Цыгану день ото дня становится хуже. Он весь горит, хотя для него раздобыли уйму лекарств и он их все уже проглотил. Нога у него угрожающе вздулась, и теперь всем ясно, что ее надо было отрезать, давно уже надо было отрезать, но кому было это делать? Многие нашептывают друг другу, что цыгану уже ни черта не поможет, продержится он еще эдак с неделю, и все это время придется ему уже только с самим собой. Некоторые жалеют его, ибо его еще любят, но воевать многие уже потеряли терпение, злятся на него и ворчат, что никому от него нет покоя — день и ночь хрипит, вздыхает, балаболит, поет, завывает и тут же вслед безумно гогочет. А то вдруг сядет или лишь подымет руку да начнет кидаться на своем лежаке и, размахивая как бы в такт рукой, кричит: — Ух, ух! Ух, ух! Ну давай, давай, ух, ух!
А ребята кивают на него: — Ну и ну! Опять у него в руках контрабас! Сызнова наяривает на контрабасе!
А иные цыгана уже ненавидят, едва переносят его, и этот его контрабас действует им на нервы. Разве отдохнешь при цыгане? А сверх того, они еще боятся, что он своими вечными безумными выкриками накличет на них беду. Поэтому его то и дело одергивают. Иногда вбегает в землянку разъяренный часовой и просто пышет злобой: — Черт подери, ребята, заткните этому олуху глотку, ведь он так орет, что лес откликается!
Но цыгана понапрасну одергивать. Порой он вообще ничего не замечает, бубнит, хрипит, выкрикивает и поет себе дальше, а если время от времени кто его сердито встряхнет, он чуть подивится, бывает, что и на минуту притихнет, а потом концерт опять продолжается.
Случалось не раз, он совсем умолкал и довольно надолго, казалось, уже переставал и дышать, и некоторые подходили поближе к нему поглядеть, не умер ли он, чего доброго.
Только цыган очень живуч. А после такого долгого отдыха он какое-то время даже в здравом уме. Вдруг ни с того ни с сего загогочет и скажет: — Ох я и вздремнул! Вы чего на меня так пялитесь? Дайте поесть! Осталось чего-нибудь? И курить охота! Ну живо! Живо давайте, да чтоб все зараз!

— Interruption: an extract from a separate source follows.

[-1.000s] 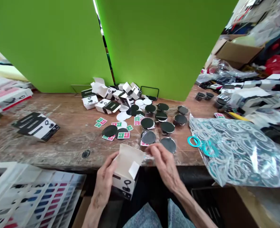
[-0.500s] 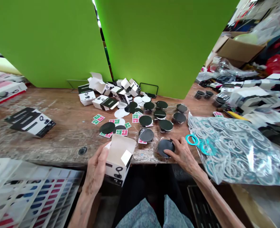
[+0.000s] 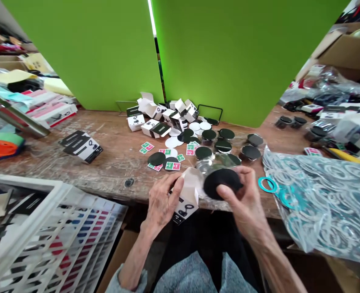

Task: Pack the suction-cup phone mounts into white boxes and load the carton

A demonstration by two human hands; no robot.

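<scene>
The right hand (image 3: 248,199) has just brought the black disc (image 3: 221,183) up off the bench (image 3: 112,175), pinched between thumb and fingers; it now sits just beside the raised flap of the white box (image 3: 187,205), which the left hand (image 3: 163,197) grips, so both pieces are in hand together; the box's print and the green-and-pink cards (image 3: 173,166) seem too small to read from here
</scene>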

— Сила крестная! — раздается откуда-то из угла. — Я уж думал, его песенка спета, а он всего-навсего струну на контрабасе натягивал.
Именно так. Цыган опять их вскоре уверил, что на его контрабасе еще добрые струны и что он умеет играть на них еще хлеще.

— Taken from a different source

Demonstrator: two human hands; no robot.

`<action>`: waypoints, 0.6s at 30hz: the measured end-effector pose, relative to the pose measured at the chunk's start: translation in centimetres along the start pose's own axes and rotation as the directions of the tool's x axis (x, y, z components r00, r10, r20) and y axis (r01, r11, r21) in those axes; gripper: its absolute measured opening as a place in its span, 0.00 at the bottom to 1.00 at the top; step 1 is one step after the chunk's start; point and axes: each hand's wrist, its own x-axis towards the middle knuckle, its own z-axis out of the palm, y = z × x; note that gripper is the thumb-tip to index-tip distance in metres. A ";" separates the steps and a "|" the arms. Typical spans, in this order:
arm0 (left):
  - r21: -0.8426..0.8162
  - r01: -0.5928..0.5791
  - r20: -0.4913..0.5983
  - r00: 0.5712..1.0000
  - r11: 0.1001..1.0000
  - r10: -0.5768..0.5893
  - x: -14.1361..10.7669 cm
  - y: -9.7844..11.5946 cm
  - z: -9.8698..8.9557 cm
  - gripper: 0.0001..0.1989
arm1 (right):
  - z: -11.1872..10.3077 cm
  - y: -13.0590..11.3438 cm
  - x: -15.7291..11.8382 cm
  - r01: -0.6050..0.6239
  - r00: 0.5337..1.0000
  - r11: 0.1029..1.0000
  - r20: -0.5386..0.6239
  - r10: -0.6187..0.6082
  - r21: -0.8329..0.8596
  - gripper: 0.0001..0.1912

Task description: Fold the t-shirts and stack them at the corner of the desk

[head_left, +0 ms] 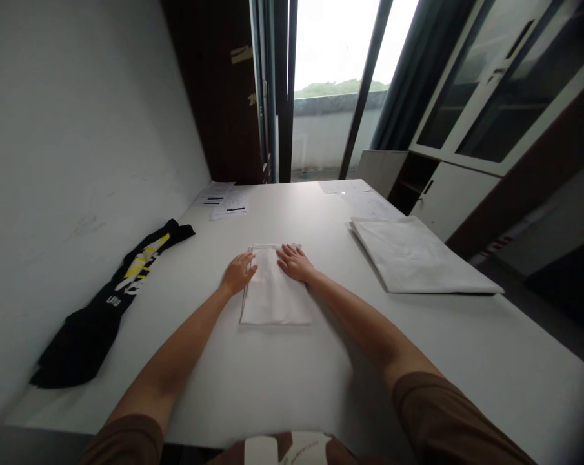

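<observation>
A folded white cloth [276, 297] lies flat in the middle of the white table [209, 381], its long sides running away from me. On its far left edge rests my left hand [238, 273], palm down with the fingers apart. My right hand [295, 262] lies flat near the far right corner of the cloth, its fingers spread. Neither hand is gripping anything.
A black garment [88, 329] with a yellow and white print lies along the wall at left. At right is a larger folded white cloth [422, 258]. Papers [230, 203] lie at the far left, more sheets [364, 199] at the far right. Cabinets [459, 194] stand beyond.
</observation>
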 end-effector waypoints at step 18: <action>0.072 0.011 0.282 0.959 0.997 -0.031 -1.6 1.0 1.0 0.32 | -0.6 -0.9 -1.8 -0.017 0.992 1.000 -0.126 0.020 0.026 0.35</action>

Однажды ночью, когда цыган кричал вовсю и разорялся, кто-то не выдержал, подскочил к нему и давай дубасить кулаками куда попало: — У свинья, паршивая свинья, черная! Ты-то выдюжишь, только мне конец придет, вот тебе, вот тебе, вот тебе!
— Что за черт! — вскричал командир. — Что все это значит?
Завязалась короткая перебранка, в которую вмешались и остальные. Они пеняли командиру, что он уже давно должен был навести с цыганом порядок — надо было дотащить его до любой деревни, а там уж нашелся бы какой-нибудь лекарь, но они все только лекарства для него добывали, а на кой ляд были эти лекарства? Будто многие другие не нуждались в лекарствах. А им небось не досталось. Почти все лекарства один цыган слопал. Надпоручик, мол, надпоручик! Все его тут еще и надпоручиком величали. А какой он надпоручик? Кем цыганище может быть, каким еще надпоручиком? Лучше бы заместо лекарств какую жратву раздобыли. А теперь кто с ним пойдет? Кто теперь его до деревни дотащит, когда всюду немцев тьма? Ведь и за жратвой спускаться вниз боязно. Всюду ходят только поодиночке, да еще какой крюк дают, и зачастую даже ничего не приносят, но и то счастье, что им удается вернуться. А сколько и вовсе не вернулись! Их здесь все меньше, их здесь и впрямь уже мало, да все равно оно ни к чему. Зачем они, собственно, здесь? И праздники были, они и от праздников ни шиша не имели, ну видал ли кто такую работу? Лучше б все дома сидели, понапрасну только здоровье свое подорвали! А теперь что? Торчат тут несколько словацких дурней, которые не хотят ни с кем ничем поделиться, хотя, сказать по правде, у них уже ничего не осталось. Только и есть, что этот цыган, а он все просит жрать да курить и, если ему не дают, опять им тут начинает наигрывать.